The Art of the Poetic Line

Title: The Art of the Poetic Line
Publisher: Graywolf Press
Author: James Longenbach
Pages: 128pp
Price: $14.00 (paperback)

I was very late to discovering poetry. I grew up reading short stories, novels, and comic books. The only poetry I encountered was short excerpts from classics such as The Odyssey in various literature classes. As such, when I finally sat down to attempt to write poetry, I was at something of a loss. I had no idea what I was doing. Thus began my quest to build a personal library of how-to poetry books.

There are a lot of how-to poetry books out there. A lot. I’m sure that some are excellent, some are average, and some are terrible, and individual experiences with these books will vary.

My experience of The Art of the Poetic Line by James Longenbach?

Excellent.

Longenbach lays out the thesis for his text in the opening preface:

Poetry is the sound of language organized in lines. More than meter, more than rhyme, more than images or alliteration or figurative language, line is what distinguishes our experience of poetry as poetry, rather than some other kind of writing. [….] line has no identity except in relation to other elements in the poem, especially the syntax of the poem’s sentences. (xi)
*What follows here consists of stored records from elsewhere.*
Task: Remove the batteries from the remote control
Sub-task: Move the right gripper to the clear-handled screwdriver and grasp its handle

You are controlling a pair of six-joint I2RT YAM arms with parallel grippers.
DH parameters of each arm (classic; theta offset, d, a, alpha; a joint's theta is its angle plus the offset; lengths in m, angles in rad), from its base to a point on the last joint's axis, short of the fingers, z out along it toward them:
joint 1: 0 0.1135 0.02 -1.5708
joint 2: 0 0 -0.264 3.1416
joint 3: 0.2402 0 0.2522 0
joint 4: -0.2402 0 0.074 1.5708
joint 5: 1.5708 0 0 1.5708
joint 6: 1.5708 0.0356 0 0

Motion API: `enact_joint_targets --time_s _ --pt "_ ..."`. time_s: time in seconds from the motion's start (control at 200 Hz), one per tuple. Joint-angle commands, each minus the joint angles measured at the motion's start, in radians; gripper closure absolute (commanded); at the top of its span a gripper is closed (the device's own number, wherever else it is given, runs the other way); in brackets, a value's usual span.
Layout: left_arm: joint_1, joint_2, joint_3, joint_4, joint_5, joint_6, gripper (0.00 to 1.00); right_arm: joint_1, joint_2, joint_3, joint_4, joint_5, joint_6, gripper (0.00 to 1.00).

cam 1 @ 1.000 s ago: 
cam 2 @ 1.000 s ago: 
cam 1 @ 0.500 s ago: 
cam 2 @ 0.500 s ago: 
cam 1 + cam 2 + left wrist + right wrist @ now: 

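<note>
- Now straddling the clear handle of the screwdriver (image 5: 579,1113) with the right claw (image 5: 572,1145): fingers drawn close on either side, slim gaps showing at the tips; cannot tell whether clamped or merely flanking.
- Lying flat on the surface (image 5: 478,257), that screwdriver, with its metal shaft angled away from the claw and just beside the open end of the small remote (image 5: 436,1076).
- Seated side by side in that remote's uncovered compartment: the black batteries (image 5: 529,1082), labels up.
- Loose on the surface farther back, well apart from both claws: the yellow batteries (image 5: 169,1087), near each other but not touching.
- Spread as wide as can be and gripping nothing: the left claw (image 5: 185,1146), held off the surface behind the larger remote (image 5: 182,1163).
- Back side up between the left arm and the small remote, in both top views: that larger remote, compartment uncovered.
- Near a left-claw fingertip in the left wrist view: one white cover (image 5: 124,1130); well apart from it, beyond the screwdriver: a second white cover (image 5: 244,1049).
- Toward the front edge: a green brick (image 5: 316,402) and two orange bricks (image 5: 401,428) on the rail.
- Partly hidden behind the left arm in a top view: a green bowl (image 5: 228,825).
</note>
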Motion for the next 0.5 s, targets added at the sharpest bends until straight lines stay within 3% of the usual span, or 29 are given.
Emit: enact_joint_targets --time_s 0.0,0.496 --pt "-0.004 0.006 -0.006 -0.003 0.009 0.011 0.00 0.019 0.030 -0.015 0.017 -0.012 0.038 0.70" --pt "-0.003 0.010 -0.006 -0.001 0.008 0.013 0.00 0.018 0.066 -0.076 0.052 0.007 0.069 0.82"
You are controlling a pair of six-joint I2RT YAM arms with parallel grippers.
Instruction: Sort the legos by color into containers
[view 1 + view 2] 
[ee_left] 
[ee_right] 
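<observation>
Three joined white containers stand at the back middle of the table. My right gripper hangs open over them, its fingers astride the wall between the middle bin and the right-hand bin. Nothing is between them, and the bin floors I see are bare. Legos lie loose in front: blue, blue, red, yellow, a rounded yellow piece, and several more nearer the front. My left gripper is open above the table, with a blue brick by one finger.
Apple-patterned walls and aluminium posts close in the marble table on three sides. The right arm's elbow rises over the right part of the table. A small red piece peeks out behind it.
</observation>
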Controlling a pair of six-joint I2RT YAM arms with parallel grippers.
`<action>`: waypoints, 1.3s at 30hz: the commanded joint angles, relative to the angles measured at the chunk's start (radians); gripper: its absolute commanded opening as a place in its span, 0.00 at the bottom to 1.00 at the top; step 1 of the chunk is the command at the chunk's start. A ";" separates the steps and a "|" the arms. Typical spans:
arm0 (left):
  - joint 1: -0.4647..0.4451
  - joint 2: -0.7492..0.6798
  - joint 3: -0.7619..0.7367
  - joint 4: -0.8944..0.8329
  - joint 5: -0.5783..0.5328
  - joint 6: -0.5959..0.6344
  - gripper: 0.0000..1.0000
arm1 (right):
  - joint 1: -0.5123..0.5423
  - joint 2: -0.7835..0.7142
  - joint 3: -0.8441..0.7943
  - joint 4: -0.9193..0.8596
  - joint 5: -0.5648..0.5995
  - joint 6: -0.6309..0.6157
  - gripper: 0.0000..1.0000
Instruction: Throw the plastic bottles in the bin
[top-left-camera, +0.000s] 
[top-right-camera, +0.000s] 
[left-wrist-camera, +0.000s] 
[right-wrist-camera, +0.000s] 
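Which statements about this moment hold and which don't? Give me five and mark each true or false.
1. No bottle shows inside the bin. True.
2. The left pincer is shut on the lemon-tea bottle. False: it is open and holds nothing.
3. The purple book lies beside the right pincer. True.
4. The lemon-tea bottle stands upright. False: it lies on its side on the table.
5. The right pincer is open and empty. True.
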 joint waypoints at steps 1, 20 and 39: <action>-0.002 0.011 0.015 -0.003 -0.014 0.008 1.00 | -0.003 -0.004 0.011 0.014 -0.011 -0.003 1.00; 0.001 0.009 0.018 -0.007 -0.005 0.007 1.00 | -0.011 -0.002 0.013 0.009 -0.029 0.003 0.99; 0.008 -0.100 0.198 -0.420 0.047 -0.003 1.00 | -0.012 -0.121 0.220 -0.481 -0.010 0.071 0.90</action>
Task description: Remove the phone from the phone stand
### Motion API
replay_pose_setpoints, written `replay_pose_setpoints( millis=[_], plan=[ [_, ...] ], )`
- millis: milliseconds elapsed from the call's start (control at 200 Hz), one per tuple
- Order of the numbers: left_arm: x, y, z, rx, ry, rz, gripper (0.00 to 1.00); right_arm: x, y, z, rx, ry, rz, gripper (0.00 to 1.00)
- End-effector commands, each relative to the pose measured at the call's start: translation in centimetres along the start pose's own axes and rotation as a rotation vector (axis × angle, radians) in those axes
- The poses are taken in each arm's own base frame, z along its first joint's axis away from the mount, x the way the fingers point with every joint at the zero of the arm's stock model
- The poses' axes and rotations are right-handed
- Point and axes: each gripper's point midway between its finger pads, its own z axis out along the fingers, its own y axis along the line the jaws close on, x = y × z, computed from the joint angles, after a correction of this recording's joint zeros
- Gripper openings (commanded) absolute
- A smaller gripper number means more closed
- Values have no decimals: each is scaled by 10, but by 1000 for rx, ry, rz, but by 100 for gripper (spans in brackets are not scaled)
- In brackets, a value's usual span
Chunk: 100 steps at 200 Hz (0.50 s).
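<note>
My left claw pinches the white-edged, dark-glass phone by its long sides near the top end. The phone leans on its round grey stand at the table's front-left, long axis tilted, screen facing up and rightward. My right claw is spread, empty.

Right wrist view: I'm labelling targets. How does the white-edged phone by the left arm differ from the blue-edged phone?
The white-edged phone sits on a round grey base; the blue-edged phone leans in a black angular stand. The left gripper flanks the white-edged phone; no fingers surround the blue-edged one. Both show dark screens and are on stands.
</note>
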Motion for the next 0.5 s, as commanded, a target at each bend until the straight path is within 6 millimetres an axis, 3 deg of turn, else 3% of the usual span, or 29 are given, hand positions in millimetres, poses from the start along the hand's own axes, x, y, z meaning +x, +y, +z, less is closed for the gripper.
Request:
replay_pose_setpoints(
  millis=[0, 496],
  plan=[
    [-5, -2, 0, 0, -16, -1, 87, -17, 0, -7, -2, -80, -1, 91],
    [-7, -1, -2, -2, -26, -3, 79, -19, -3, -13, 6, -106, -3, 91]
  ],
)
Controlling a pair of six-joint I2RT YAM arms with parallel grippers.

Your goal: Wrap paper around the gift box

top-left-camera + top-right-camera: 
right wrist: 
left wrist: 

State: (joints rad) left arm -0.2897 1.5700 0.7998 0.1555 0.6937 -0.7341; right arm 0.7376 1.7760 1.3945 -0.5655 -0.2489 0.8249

Longenbach spends the remainder of this short, but insightful, book offering examples of poetic lines; how they relate to the other elements of the poem (rhyme, meter, syntax, diction); how changing those elements changes the line; and how changing the line itself can change not only its meaning, but that of the entire work. There were entire sections where I had to stop, process what I had read, relate it to my own work, and then go back and read it again. He moves back and forth in time and across continents, highlighting the works of famous poets — Milton, Shakespeare, Dickinson, Eliot, Frost — but also plenty with whom I was only tangentially familiar, or unfamiliar with completely (Frank, Herrick, Moore, Justice). Thanks to Longenbach, I will be adding even more books to my library wish list.

For me personally, at this stage in my understanding of poetry, the most relevant piece of the discussion was this:

Sometimes it will be necessary for a poet to remember every tool in the kit; at other times it will be equally crucial to forget them, though nothing can be forgotten if it has not first been remembered. (24)

Read. Then write. Then read some more. Read the great poets, read the poets whose works move you. Then write some more. And keep writing.

Before I even finished The Art of the Poetic Line, I purchased two more books in The Art of … series. I can’t wait to read (and learn from, and then write after absorbing) The Art of Description by Mark Doty and The Art of Syntax by Ellen Bryant Voigt.

Highly recommended to poets of every skill and experience level, as well as fans of Writing Metrical Poetry by Baer and Writing Poetry in the Dark edited by Wytovich.